| AIM OF THE TASK |
Nothing in the listing may be skipped; repeat it all exactly.

══════

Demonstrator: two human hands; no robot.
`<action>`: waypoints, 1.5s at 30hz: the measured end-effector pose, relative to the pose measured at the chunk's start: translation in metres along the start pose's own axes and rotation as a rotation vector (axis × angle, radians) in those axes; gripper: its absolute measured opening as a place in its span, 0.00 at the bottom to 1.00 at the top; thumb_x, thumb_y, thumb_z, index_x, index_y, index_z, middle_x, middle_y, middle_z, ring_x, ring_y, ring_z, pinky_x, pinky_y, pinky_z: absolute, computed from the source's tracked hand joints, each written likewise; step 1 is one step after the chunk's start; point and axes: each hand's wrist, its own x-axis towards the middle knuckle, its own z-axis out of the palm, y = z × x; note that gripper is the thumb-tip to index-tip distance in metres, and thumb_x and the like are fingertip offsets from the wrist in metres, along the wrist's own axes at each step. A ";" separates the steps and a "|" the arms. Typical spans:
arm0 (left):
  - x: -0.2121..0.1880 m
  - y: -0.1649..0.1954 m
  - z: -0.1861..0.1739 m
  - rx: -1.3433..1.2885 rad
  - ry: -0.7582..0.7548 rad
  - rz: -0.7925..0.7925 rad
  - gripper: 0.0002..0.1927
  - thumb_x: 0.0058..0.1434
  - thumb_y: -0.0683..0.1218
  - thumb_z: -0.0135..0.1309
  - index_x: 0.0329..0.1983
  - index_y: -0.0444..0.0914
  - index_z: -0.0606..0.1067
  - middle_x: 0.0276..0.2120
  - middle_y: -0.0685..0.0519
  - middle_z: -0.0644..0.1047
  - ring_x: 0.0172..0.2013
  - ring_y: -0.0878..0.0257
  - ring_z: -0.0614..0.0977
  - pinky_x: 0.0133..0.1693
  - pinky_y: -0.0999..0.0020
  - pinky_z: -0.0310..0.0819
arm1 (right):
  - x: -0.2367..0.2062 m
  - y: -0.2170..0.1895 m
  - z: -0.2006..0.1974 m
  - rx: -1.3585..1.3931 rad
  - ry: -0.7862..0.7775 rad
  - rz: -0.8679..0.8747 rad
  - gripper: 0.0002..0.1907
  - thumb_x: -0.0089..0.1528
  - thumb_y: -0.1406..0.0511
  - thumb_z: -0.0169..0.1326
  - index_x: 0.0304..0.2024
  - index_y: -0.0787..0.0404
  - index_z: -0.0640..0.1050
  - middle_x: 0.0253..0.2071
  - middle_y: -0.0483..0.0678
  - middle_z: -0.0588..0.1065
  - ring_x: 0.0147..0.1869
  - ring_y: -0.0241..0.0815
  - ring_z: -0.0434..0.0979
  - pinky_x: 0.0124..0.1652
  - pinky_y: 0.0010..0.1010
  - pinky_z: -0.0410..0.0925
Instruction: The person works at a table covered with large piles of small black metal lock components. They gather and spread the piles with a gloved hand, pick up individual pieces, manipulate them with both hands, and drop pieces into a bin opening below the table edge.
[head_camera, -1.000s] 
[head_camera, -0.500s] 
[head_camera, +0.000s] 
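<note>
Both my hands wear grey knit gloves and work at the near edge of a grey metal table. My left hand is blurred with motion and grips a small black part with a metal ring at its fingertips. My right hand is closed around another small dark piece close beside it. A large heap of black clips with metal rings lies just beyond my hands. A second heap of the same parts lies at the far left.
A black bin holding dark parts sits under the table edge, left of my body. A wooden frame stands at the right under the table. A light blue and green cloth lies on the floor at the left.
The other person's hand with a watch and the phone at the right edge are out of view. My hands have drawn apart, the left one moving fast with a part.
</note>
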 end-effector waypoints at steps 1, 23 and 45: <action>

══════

| RESULT OF THE TASK |
Demonstrator: two human hands; no robot.
`<action>`: waypoints, 1.5s at 30hz: the measured end-effector pose, relative to the pose measured at the chunk's start: translation in metres along the start pose's own axes and rotation as a rotation vector (axis × angle, radians) in those axes; gripper: its absolute measured opening as a place in its span, 0.00 at the bottom to 1.00 at the top; thumb_x, thumb_y, thumb_z, index_x, index_y, index_z, middle_x, middle_y, middle_z, ring_x, ring_y, ring_z, pinky_x, pinky_y, pinky_z: absolute, computed from the source's tracked hand joints, each written likewise; step 1 is one step after the chunk's start; point and axes: each hand's wrist, its own x-axis towards the middle knuckle, its own z-axis out of the palm, y = z × x; note that gripper is the thumb-tip to index-tip distance in metres, and thumb_x and the like are fingertip offsets from the wrist in metres, along the wrist's own axes at each step. A ";" separates the steps and a "|" the arms. Typical spans:
arm0 (left):
  - x: -0.2121..0.1880 m
  - y: -0.1649..0.1954 m
  - z: -0.1861..0.1739 m
  - rx: -1.3433..1.2885 rad
  - ry: -0.7582..0.7548 rad
  - rz: -0.7925..0.7925 rad
  - gripper: 0.0002..0.1927
  - thumb_x: 0.0058..0.1434
  - thumb_y: -0.0683..0.1218
  - thumb_z: -0.0135..0.1309
  - index_x: 0.0329..0.1983
  - index_y: -0.0444..0.0914
  - index_z: -0.0606..0.1067
  - middle_x: 0.0276..0.2120
  - middle_y: -0.0685..0.0519
  - middle_z: -0.0644..0.1047
  - ring_x: 0.0172..0.2013
  - ring_y: -0.0878..0.0257
  - ring_z: -0.0614..0.0977
  - pinky_x: 0.0133..0.1693
  - pinky_y: -0.0999..0.0020
  - pinky_z: -0.0310..0.0819
arm1 (right):
  - x: -0.2367..0.2062 m
  - y: -0.2170..0.1895 m
  - z: -0.2006..0.1974 m
  - rx: -1.3585..1.3931 rad
  - ry: -0.7862..0.7775 rad
  - rz: -0.8679..0.8747 rad
  - gripper: 0.0002..0.1907
  - thumb_x: -0.0089..0.1528
  - thumb_y: -0.1406..0.0511
  - thumb_z: -0.0169..0.1326
  - index_x: 0.0304..0.2024
  - index_y: -0.0787..0.0404
  - index_z: -0.0640..0.1050
  - middle_x: 0.0253..0.2071
  - middle_y: -0.0483..0.0678
  - middle_z: -0.0588..0.1065
  - ring_x: 0.0147..0.1869
  - ring_y: -0.0241..0.0815
  - ring_z: -0.0434..0.0979
  - pinky_x: 0.0124..0.1652
  - pinky_y: 0.0010..0.1010
  - pinky_z: -0.0410..0.0925
Instruction: The person works at a table covered with large piles of small black metal lock components. They gather and spread the piles with a gloved hand, pick up individual pieces, manipulate them with both hands, and drop pieces into a bin opening below the table edge.
[head_camera, -1.000s] 
[head_camera, -0.500s] 
[head_camera, +0.000s] 
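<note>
Both my hands wear grey knit gloves and work at the near edge of a grey metal table. My left hand is blurred with motion and grips a small black part with a metal ring at its fingertips. My right hand is closed around another small dark piece close beside it. A large heap of black clips with metal rings lies just beyond my hands. A second heap of the same parts lies at the far left.
A black bin holding dark parts sits under the table edge, left of my body. A wooden frame stands at the right under the table. A light blue and green cloth lies on the floor at the left.
The other person's hand with a watch and the phone at the right edge are out of view. My hands have drawn apart, the left one moving fast with a part.
</note>
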 end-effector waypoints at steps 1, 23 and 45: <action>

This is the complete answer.